Département des affaires étrangères

Liquidé

Wortlaut

Lors de la restitution des fonds de l'Angolagate, un accord a été signé entre la Suisse, représentée par la DDC, et le gouvernement angolais, qui précise que le montant sera affecté à des projets humanitaires. L'Angola a choisi librement les projets qu'il souhaitait financer. Il a décidé d'attribuer un certain montant à un projet de formation agricole et le solde à l'achat d'engins de déminage. Ce dernier projet a fait l'objet d'un contrat signé avec RUAG.

Selon le contrat RUAG-Angola, il semble que RUAG n'a pas proposé de personnel pour effectuer les travaux de déminage et que l'entreprise MineWolf, productrice des engins de déminage, non plus. Au vu de ces faits, j'invite le Conseil fédéral à répondre aux questions suivantes :

1. Quels sont les montants respectifs engagés dans les deux projets choisis par le gouvernement angolais ?

2. Est-il exact que la proposition du gouvernement angolais à la DDC incluait en fait deux contrats avec RUAG, signés à une même date avant le 1er novembre 2005 et couvrant plus ou moins le même matériel (des engins de déminage ainsi que du matériel de guerre) mais à des prix différents ?

3. La DDC a-t-elle mandaté un expert pour analyser ces deux contrats et, le cas échéant, quelles sont ses conclusions, notamment en ce qui concerne le respect des exigences humanitaires de l'accord signé entre la Suisse et l'Angola ?

4. En plus de la DDC, est-ce que d'autres services de l'administration ont été impliqués pour décider si les contrats RUAG-Angola étaient acceptables et conformes à l'accord ?

5. Qui sont les spécialistes formés qui assumeront le déminage sur le terrain ?

6. Quelles ont été les exigences posées, notamment en termes de surfaces à nettoyer et qui s'assurera que le travail est réellement effectué ?

7. Au cas où les engins ne seraient pas utilisés efficacement, la Confédération jugerait-elle que les conditions du contrat signé en 2005 sont respectées par les parties ?

8. Quel est le montant de la commission touchée par RUAG dans cette transaction ?

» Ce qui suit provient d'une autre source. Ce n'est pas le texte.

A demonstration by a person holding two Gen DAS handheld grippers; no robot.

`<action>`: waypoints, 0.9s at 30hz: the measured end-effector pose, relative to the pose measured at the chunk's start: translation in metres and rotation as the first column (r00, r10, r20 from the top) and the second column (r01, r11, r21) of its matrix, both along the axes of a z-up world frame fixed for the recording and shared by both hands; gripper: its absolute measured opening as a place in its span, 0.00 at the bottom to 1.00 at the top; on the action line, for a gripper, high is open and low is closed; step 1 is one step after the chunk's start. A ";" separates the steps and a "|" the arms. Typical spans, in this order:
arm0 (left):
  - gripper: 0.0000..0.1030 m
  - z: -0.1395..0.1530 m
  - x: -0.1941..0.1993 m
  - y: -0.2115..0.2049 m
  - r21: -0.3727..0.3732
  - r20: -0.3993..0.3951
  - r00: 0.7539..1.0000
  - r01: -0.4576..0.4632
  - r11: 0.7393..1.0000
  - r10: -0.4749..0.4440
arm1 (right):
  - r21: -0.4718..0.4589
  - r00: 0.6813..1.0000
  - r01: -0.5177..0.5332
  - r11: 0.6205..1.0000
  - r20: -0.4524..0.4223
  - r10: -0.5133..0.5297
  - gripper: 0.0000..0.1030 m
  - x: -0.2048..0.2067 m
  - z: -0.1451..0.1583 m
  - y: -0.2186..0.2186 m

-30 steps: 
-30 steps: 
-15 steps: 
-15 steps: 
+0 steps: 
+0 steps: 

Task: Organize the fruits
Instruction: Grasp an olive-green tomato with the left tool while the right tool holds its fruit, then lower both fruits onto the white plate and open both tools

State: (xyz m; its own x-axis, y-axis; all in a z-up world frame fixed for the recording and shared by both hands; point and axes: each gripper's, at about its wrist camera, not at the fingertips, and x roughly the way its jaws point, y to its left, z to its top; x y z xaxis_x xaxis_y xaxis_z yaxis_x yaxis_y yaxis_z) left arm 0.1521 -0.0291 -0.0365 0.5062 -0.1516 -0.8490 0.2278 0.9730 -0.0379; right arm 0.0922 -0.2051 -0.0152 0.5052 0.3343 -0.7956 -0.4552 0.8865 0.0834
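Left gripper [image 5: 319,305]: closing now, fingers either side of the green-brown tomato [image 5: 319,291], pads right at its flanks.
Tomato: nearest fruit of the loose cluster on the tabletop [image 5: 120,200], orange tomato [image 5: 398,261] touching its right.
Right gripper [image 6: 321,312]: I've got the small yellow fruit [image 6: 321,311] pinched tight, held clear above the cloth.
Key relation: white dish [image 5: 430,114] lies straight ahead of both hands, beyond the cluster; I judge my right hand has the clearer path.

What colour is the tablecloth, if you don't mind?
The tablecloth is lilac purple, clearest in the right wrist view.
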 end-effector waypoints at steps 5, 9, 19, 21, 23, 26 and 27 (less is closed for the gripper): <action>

9. Est-ce que la commission perçue par RUAG pour son rôle d'intermédiaire dans cette affaire est considérée par le Conseil fédéral comme une prestation d'aide humanitaire ?

10. Quelles sont les conclusions de l'entreprise SGS à propos des audits externes et notamment en ce qui concerne le respect des règles de l'OMC en matière d'appel d'offres public ?

Stellungnahme des Bundesrates

En ce qui concerne le contexte général de la restitution de fonds angolais, le Conseil fédéral se réfère à sa réponse du 20 août 2008 à la question 08.1067 de la conseillère nationale Francine John-Calame.

Le Conseil fédéral prend position sur les dix questions de l'interpellation comme suit :

1. Les deux volets du Programme social humanitaire (PSH-Angola) définis, conformément à l'accord du 5 novembre 2005, par le Gouvernement de la République d'Angola sont :

a. Volet "Déminage humanitaire" pour un montant de 16 566 350 dolari, et

b. Volet "Formation professionnelle en agriculture" pour un montant total de 7 502 072.62 dollars (inclus les intérêts de la BNS Zurich d'environ 3 millions de dollars à ce jour).

2. RUAG a signé un contrat général avec l'Angola qui englobe des actions qui n'ont aucun lien avec la restitution de fonds mentionnée sous la question 1. Pour la restitution de fonds, des amendements à ce contrat ont été signés entre l'Angola et RUAG et vérifiés par la SGS. Ils concernent exclusivement le déminage. Le deuxième amendement, signé en septembre 2008, rend caduc le premier et inclut les modifications suivantes : activités de formation, pièces de rechange et une réduction d'engins à un maximum de 8 (au lieu de 10).

3. Les deux amendements mentionnés sous point 2 entre RUAG et l'Angola ont été soumis à la Société générale de surveillance à Genève (SGS) pour vérification des prix et des conditions contractuelles. La DDC n'a pas d'autre responsabilité dans ce contrat.

4. La Direction politique et la Direction du droit international public.

5. Les engins de déminage seront affectés à l'Institut national de déminage et, par son entremise, mis à disposition des organisations nationales et internationales engagées dans les programmes de déminage. Les formations à organiser par RUAG en Angola seront définies entre les deux entités signataires du contrat.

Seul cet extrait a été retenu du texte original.